=== Begin Enclosure ===
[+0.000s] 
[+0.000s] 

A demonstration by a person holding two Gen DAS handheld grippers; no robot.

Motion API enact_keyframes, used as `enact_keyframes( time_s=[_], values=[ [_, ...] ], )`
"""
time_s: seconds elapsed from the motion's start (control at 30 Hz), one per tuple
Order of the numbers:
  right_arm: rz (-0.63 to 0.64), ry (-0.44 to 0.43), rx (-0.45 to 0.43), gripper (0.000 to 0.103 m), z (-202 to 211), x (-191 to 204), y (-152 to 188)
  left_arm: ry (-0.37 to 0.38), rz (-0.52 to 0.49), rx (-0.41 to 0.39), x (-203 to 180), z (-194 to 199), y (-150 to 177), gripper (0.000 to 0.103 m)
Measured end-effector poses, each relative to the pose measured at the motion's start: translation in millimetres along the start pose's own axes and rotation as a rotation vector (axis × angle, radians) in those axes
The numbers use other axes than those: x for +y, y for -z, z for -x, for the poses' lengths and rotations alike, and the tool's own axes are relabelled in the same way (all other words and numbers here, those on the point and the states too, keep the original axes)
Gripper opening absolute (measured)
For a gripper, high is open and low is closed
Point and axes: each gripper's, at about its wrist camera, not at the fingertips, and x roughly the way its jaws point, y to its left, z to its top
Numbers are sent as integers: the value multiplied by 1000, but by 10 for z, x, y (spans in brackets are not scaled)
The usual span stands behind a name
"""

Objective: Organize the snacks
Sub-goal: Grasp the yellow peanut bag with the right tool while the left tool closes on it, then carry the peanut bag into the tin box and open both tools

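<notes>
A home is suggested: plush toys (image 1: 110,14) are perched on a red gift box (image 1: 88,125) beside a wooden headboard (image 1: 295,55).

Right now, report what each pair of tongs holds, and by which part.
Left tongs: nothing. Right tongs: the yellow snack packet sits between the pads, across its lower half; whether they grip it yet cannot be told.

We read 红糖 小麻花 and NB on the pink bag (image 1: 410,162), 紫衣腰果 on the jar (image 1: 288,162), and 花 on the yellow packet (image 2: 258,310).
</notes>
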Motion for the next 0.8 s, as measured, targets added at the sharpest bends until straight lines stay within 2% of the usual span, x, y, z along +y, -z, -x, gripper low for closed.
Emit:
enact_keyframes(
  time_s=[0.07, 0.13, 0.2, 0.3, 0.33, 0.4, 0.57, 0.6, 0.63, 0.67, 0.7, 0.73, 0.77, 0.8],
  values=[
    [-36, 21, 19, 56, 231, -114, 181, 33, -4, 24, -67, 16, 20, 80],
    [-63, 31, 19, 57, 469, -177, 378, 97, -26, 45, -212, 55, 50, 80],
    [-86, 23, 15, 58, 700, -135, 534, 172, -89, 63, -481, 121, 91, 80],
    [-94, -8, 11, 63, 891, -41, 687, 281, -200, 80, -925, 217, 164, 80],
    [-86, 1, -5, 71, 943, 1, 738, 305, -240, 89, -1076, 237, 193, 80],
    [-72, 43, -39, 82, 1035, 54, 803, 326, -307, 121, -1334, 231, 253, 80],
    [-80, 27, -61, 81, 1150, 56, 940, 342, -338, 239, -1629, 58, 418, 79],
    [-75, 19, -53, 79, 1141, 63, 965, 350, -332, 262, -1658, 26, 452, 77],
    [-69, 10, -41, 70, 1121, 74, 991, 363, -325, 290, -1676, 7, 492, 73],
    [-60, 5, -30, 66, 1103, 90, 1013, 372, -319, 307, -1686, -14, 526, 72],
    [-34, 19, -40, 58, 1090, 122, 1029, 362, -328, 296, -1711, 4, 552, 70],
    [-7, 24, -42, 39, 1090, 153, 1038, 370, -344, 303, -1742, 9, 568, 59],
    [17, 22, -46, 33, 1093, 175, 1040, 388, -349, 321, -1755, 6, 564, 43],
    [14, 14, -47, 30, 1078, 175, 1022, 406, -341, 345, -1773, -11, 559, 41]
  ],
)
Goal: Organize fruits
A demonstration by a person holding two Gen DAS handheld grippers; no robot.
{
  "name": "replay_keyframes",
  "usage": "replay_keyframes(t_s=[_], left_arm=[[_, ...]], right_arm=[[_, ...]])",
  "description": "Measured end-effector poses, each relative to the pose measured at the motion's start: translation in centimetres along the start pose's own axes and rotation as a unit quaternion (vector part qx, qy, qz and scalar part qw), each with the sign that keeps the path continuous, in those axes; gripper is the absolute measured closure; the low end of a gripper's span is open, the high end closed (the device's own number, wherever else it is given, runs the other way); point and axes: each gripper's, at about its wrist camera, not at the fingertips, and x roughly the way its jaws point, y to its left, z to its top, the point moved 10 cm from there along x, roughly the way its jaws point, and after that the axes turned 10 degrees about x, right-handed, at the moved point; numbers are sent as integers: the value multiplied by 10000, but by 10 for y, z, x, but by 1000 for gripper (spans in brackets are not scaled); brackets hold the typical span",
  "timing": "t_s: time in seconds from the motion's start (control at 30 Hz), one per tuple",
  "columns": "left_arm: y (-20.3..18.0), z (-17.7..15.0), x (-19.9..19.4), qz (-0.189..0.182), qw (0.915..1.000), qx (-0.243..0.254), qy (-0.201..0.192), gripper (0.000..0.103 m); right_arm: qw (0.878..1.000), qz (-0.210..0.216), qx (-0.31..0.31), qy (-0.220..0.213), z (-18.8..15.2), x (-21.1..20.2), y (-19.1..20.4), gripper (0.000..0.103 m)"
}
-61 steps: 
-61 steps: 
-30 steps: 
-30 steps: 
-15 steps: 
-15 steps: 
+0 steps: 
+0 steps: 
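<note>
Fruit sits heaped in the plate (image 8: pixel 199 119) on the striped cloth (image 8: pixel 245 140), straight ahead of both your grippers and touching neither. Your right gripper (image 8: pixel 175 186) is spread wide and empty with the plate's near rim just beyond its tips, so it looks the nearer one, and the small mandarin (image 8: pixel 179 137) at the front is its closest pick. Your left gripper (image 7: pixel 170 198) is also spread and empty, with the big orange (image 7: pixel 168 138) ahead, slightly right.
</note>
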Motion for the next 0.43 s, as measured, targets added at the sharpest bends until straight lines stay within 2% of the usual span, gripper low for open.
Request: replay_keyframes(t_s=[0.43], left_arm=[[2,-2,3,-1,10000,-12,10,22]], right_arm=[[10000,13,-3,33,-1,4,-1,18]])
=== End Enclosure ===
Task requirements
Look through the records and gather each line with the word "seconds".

Exercise result
time_s: seconds elapsed from the motion's start (control at 30 Hz), one per tuple
  "timing": "t_s: time in seconds from the motion's start (control at 30 Hz), one per tuple",

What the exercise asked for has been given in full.